When people are empowered, they discover and decide. People drive innovation
and build meaningful connections. People are what make or break a deal
or a customer relationship or a business. Individuals and teams rallying
around goals are what drive innovation and results. In that spirit, everything
we're doing at Microsoft and throughout our network of business partners
is about empowering people, the differentiating factor in every business.
Our partners put the power of this concept in our customers' hands. Your
skills and expertise enable them to achieve their goals faster through
innovative technology solutions.
So at Microsoft, we're measuring the software we're developing against
some pretty tough standards—all of which have people at their core.
Software needs to help develop customer relationships, both internally
and externally. With businesses forced to do more with less, software
should play a role in improving operations.
Software can also facilitate more meaningful insights. Most people have
more information at their fingertips today than they can possibly manage.
For the last 20 years businesses have been focused on getting information
into systems. Now, thanks to the Internet, we can help customers get the
right information out of systems and into the hands and minds to the people
who need it.
Why Microsoft?
As organizations renew their focus on their people, Microsoft is
uniquely positioned to help. Together with the world's most diverse and
expert partner network, we deliver software and services that are familiar
and easy to use. Consider Microsoft Office, used by 400 million people
worldwide. The familiarity of Office makes it easier for customers to
integrate and connect new solutions with what they're already using.
Over the past five years, we've invested billions of dollars annually
in software research and development. As a result, we will bring more
innovation to market in the next 18 months than we have in all of Microsoft's
history — including Windows Vista and Office 2007.
Getting There Together
All of us at Microsoft look forward to working with you to bring these
solutions to life. To support you, we've developed customer campaigns
that can help you reach new prospects and better serve your existing customers.

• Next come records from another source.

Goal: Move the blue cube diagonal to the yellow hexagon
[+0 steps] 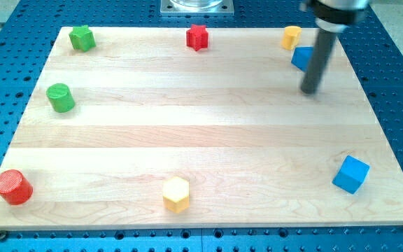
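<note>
Blue cube (350,174) sits near the view's bottom right of the wooden board (201,133), well to the right of the yellow hexagon (176,194) and only slightly higher, so you have it roughly level with that hexagon, not yet diagonal. My tip (310,91) is a bare rod, nothing to open or close and nothing held; it rests far above and right of the hexagon, touching no block that you can make out. Just behind the rod lies a second blue block (301,57), partly hidden, shape unclear, with a small yellow block (292,36) beside it. Risk one: you mistake that nearer blue piece for the target and push it instead. Risk two: the cube lies close to the board's right edge, so a push from the wrong side could slide it off. Risk three: an off-centre contact likely spins the cube and sends it wide of the hexagon.
</note>
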You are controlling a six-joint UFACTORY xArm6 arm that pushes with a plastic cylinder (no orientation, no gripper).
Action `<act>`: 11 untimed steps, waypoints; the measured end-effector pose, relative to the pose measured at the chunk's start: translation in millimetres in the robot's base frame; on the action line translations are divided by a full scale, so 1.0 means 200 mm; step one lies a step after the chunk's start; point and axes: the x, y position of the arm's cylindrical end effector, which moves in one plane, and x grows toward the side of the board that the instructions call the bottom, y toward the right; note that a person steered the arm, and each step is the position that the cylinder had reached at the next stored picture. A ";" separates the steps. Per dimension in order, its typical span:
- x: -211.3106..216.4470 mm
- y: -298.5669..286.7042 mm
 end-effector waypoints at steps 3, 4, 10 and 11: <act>0.75 0.14; 1.07 -0.17; 0.64 -0.89; 0.95 -0.88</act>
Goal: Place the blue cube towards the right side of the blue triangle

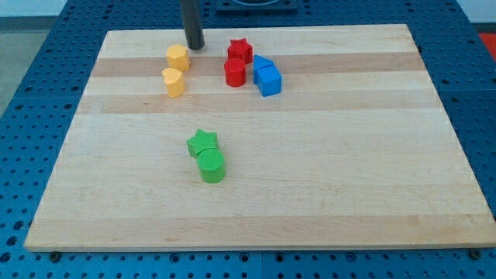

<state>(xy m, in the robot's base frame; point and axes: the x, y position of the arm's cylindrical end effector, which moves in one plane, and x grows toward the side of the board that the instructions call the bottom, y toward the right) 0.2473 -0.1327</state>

The enterprise and midmarket campaigns for the coming year will be geared
to decision makers by role. Campaigns for business decision makers are
designed to address their needs by solution areas, such as building customer
connections, enabling a mobile workforce and improving business insight
or compliance. For IT decision makers, campaigns are focused on application
platform infrastructure and optimizing both core and information worker
infrastructures.
Also, if you target the increasingly lucrative small-business market,
you can take advantage of campaigns designed to demonstrate how Microsoft
technology, together with your expertise, enables small businesses to
run more efficiently and create tighter links with customers. These marketing
programs include a suite of case studies, product demos, how-to guides
and incentives.
We have an exciting year ahead of us. I urge you to take advantage of
the campaigns, tools and resources th at will work best for your company.
Together, we can help businesses off all sizes realize the full benefit
of their most valuable asset: their people.